The conclusion to my previous post was that I’ll be showing how to implement YubiKeys along with Active Directory Federation Services. So, where do we start on this topic?…

It’s sort of a logic at play here that says that if you aren’t familiar with Active Directory Federation Services (from here on abbreviated as ADFS) a lot of this post will not make sense to you at first glance. So, if you are familiar with ADFS skip ahead – if not I’ll have a few paragraphs explaining why you might be interested in taking a look at ADFS.

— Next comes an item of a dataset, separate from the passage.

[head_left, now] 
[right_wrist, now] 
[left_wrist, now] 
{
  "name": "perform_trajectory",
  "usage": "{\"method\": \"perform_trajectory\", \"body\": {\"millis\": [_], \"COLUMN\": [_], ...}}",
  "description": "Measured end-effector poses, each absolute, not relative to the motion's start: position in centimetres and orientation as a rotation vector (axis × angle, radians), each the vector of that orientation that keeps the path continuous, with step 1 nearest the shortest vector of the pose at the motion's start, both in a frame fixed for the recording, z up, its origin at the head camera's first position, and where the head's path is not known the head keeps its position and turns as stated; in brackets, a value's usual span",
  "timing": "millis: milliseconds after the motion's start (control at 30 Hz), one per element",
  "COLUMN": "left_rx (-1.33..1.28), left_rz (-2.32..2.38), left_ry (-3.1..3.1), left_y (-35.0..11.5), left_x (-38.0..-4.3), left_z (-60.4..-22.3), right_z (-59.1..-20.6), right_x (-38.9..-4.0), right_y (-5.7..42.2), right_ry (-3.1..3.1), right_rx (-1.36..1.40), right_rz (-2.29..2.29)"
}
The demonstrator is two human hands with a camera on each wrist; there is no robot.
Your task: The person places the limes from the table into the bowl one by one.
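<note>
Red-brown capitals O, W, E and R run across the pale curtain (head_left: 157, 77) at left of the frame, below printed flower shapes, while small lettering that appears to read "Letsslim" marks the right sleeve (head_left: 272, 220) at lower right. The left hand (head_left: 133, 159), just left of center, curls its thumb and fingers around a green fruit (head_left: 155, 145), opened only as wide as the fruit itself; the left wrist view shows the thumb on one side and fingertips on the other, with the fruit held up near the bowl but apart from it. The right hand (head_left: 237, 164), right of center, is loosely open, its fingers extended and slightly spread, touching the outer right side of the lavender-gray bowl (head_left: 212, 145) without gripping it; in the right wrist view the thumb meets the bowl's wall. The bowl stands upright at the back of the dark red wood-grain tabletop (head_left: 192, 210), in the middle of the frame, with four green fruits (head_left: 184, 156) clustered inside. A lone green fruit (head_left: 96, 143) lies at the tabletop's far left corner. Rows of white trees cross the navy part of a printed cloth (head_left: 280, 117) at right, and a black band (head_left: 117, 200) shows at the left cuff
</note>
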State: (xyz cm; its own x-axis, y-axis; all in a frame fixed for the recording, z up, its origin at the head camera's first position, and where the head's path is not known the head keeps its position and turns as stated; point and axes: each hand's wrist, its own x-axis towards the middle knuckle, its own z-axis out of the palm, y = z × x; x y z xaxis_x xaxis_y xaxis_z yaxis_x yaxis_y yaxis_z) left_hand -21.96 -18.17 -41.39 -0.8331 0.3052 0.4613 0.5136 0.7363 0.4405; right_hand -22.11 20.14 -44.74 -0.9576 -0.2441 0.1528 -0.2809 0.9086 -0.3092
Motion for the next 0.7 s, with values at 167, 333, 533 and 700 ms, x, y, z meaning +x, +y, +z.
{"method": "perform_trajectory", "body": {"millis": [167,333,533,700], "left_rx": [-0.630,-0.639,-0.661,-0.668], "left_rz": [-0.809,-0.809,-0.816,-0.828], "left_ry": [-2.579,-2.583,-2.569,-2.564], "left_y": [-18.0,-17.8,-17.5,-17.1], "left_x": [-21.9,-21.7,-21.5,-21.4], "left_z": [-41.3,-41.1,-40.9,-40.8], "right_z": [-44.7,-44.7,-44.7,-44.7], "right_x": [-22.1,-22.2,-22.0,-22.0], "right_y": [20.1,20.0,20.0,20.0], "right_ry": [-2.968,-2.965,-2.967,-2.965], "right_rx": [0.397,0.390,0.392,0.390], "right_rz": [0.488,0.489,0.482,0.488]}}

Surely everyone has noticed that there are a lot of web sites where there’s two options for signing in; either using an account for that particular site or "use your Google/Facebook/Twitter account to sign-in". The basic concept is easy enough – you already have a user identity, so why would you need another one? Why can’t you re-use the existing one? If you have ever logged on to a domain-joined Windows computer you’ve experienced this already. There is a central user catalog called "Active Directory" that you sign in to, and after being verified there you can access your file shares, Exchange account, etc without needing to sign into each and every one of those services.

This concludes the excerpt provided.